Bob Dylan’s “Tangled Up In Blue” lays out its thesis without a single word

Bob Dylan’s “Tangled Up In Blue” lays out its thesis without a single word

In Hear This, A.V. Club writers sing the praises of songs they know well. This week: Songs with prominent harmonica usage.

Bob Dylan, “Tangled Up In Blue” (1975)

Considering that he’s written and recorded hundreds of songs over a 50-plus year career—many of them sitting somewhere within the wide umbrella of folk—picking just one song out of Bob Dylan’s catalog to stand in for his decades-long love affair with the harmonica is a tricky prospect.
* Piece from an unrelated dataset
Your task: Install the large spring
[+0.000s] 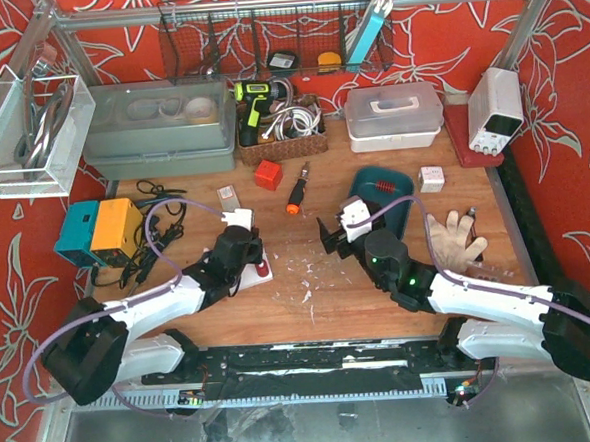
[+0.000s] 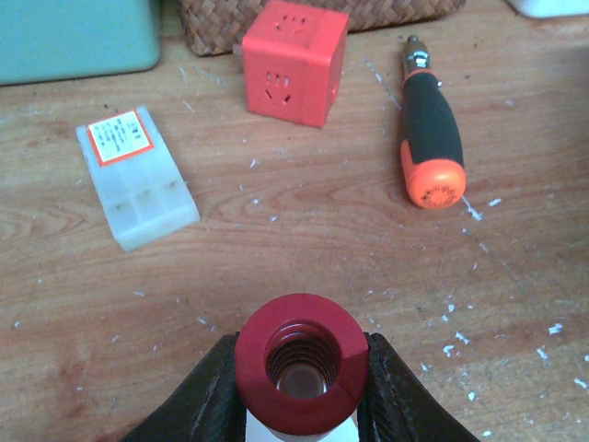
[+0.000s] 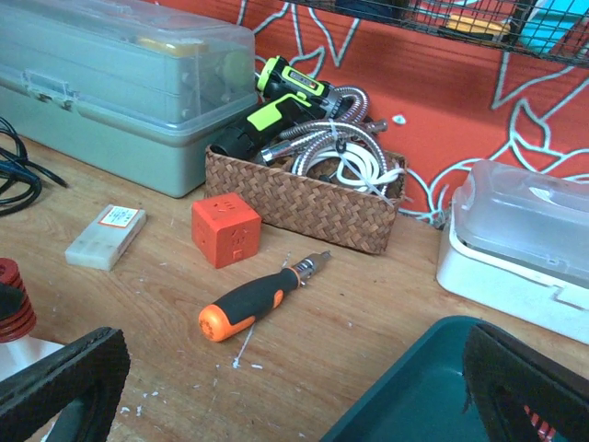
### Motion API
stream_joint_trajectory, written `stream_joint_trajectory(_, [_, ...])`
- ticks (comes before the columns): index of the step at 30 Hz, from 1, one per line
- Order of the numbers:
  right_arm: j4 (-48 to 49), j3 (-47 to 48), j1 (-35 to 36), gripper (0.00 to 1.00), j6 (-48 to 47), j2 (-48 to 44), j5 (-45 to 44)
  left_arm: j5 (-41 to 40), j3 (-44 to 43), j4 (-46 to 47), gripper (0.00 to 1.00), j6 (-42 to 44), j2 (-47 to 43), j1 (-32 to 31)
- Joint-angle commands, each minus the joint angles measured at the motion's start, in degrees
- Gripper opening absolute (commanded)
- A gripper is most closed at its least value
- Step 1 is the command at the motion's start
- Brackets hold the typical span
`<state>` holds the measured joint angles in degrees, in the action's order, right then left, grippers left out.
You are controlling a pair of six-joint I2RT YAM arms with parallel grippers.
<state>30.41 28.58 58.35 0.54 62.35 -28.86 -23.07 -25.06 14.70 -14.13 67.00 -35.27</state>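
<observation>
The large spring (image 2: pixel 299 311) is a red coil seen end-on, hollow in the middle, standing over a white part (image 2: pixel 267 428) on the wooden table. My left gripper (image 2: pixel 302 350) is shut on it, one black finger on each side. From above, the spring (image 1: pixel 265 269) shows at the tip of the left gripper (image 1: pixel 252 262), left of the table's middle. It also peeks in as a red coil (image 3: pixel 9 299) at the left edge of the right wrist view. My right gripper (image 3: pixel 294 387) stands wide open with nothing between its fingers, hovering near the teal tray (image 3: pixel 433 387).
An orange-and-black screwdriver (image 1: pixel 295 194) and a red cube (image 1: pixel 267 174) lie just beyond the spring, with a small clear box (image 1: pixel 227 196) to their left. A wicker basket (image 1: pixel 282 142), grey toolbox (image 1: pixel 159 129) and white case (image 1: pixel 393 110) line the back. A glove (image 1: pixel 454 239) lies right.
</observation>
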Motion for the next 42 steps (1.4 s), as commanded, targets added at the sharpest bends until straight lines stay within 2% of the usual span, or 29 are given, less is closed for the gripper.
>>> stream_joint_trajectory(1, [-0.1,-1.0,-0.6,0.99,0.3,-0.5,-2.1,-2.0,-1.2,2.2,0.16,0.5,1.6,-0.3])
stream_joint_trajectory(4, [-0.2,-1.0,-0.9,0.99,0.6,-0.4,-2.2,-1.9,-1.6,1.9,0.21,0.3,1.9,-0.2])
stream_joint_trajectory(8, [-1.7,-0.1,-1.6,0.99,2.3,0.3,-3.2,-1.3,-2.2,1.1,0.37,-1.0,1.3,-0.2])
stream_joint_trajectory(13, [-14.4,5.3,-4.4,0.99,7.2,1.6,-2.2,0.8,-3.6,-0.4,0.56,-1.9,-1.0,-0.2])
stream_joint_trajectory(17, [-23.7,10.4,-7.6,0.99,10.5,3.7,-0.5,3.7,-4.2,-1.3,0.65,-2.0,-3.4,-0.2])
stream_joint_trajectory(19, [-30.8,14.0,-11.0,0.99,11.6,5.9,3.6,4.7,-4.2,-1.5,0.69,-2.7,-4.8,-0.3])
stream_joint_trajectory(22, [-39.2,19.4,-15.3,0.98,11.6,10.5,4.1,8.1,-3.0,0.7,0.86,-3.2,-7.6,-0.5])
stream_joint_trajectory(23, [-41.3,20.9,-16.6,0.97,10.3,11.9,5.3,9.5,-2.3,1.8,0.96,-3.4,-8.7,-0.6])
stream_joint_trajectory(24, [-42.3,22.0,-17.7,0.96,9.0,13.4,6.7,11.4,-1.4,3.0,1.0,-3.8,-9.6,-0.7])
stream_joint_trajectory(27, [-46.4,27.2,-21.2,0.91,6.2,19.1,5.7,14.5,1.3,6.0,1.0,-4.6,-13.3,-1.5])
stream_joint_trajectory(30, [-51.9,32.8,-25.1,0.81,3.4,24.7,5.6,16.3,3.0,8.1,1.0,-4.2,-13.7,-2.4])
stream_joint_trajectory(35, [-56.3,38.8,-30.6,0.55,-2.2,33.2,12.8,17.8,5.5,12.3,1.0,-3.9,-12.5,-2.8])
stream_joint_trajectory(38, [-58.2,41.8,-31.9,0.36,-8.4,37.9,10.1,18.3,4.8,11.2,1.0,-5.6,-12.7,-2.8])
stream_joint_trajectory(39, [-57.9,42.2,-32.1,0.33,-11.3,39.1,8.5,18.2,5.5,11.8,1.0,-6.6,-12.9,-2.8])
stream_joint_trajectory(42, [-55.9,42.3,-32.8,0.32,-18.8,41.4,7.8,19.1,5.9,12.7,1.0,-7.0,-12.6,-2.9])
Still, when in doubt, go with the best, and when it comes to Dylan, that means “Tangled Up In Blue,” his masterpiece off of 1975’s Blood On The Tracks.
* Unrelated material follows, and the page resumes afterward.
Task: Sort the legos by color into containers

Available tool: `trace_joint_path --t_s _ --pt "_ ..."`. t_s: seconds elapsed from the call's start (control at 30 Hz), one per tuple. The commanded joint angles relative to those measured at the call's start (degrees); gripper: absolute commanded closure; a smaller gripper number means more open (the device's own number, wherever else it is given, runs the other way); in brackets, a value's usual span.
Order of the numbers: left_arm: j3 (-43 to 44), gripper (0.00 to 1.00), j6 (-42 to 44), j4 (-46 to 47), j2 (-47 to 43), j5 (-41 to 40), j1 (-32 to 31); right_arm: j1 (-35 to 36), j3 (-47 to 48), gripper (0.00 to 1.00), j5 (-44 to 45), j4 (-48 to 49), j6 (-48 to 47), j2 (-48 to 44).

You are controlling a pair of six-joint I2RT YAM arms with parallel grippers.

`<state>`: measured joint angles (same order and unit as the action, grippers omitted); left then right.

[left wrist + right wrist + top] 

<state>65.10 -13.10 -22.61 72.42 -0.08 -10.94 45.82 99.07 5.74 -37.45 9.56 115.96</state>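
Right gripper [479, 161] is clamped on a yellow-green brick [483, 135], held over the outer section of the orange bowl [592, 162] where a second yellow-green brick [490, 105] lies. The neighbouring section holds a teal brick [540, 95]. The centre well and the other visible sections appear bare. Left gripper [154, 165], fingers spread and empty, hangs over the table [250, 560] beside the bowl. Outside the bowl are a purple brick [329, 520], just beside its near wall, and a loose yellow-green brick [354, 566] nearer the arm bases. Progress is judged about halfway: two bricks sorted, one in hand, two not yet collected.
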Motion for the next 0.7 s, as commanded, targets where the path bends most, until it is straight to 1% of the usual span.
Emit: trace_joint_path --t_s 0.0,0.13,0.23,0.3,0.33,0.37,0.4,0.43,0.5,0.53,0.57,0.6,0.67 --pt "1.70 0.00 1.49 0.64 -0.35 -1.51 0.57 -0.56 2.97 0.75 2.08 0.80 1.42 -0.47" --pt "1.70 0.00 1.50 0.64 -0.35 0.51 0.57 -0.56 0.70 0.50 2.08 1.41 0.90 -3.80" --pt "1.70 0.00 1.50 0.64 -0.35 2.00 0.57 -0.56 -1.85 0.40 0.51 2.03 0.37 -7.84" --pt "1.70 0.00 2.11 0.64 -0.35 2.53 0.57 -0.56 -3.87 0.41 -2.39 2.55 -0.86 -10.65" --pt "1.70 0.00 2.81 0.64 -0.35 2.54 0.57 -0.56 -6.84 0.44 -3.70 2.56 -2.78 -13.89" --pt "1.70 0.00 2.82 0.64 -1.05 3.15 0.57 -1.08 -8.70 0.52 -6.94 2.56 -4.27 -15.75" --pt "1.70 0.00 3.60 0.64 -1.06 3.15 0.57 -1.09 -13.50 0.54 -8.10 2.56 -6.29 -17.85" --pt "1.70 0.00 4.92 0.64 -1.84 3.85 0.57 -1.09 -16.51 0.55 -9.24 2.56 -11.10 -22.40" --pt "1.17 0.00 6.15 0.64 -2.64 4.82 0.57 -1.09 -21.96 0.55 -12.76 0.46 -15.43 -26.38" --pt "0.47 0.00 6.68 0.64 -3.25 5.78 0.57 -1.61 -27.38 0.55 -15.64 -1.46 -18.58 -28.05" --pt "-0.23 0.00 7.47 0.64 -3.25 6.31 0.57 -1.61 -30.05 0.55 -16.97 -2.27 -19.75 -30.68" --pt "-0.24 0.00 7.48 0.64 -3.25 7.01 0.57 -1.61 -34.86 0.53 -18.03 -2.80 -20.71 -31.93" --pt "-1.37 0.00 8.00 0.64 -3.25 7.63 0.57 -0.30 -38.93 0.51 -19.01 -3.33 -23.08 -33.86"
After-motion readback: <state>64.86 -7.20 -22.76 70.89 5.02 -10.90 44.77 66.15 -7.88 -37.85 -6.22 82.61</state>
Attempting to unravel the song’s densely woven story is little more than an exercise in futility; the lyrics change tenses on the fly, characters are referred to only by pronouns, and Dylan has claimed that his approach to narrative was influenced by the works of Cubists like Pablo Picasso. (It doesn’t help that he’s recorded multiple versions of the song over the years, each with their own lyrical tweaks.) What matters in “Tangled Up In Blue” is the rawness of the emotion, as Dylan (or the narrator, or whoever) moves in and out of the orbit of the woman (or women) who stand as the overriding obsession of his life. And while his howling vocals evoke powerful feelings of longing and desperation—has there ever been an image of anticipation and anxiety more powerful than Dylan’s muse casually, intimately bending down to tie the laces of his shoes?—it’s the harmonica solo that caps the song and drives it all home.
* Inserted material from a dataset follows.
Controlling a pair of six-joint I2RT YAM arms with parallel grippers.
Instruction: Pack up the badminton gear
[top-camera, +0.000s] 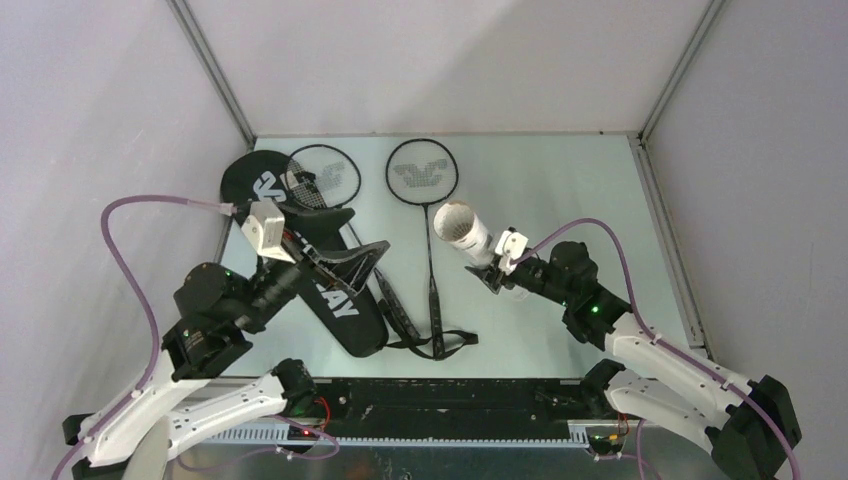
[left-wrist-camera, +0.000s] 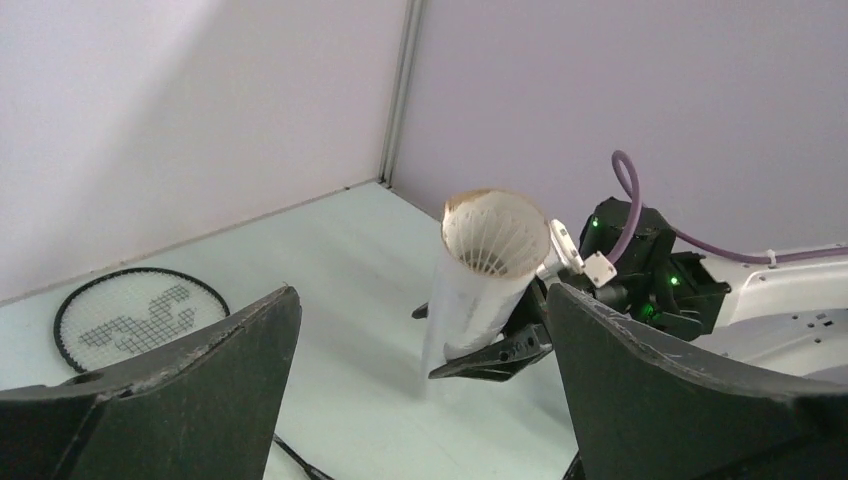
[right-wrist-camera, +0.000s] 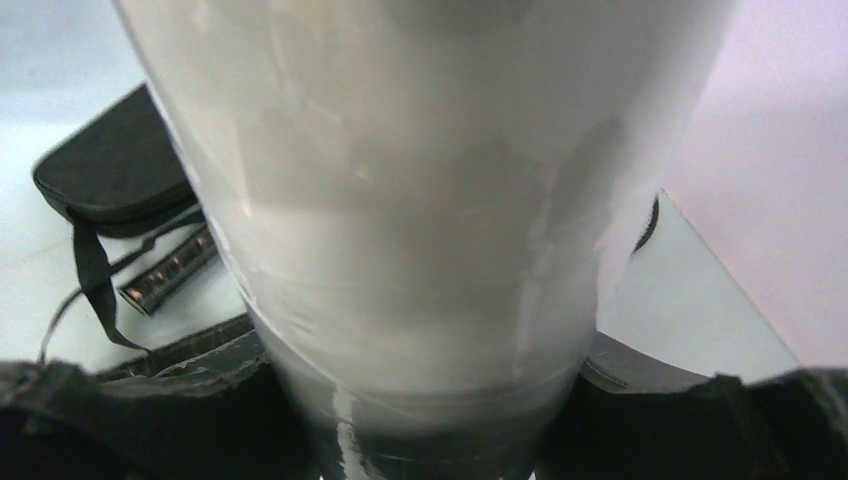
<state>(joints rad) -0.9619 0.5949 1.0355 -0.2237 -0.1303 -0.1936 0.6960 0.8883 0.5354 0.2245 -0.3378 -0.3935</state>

The harmonica is actually a bit more restrained than Dylan’s famously warbling singing voice, executing the solo with a precision that the vocals don’t pretend to. For all that, though, it still carries the song’s emotion into the climax, picking up the tempo and taking the place of words for the song’s final verse. Stripped of his literary flourishes, Dylan’s left with nothing but the song’s stridently emotional melody, laying out an impressionist thesis that his “multi-dimensional” approach to storytelling has spent the last five minutes bouncing all around. “Tangled Up In Blue” would still be a great song without that culminating solo, but it’s the purity of the harmonica’s expression that vaults it to the very top of Dylan’s storytelling and songwriting career.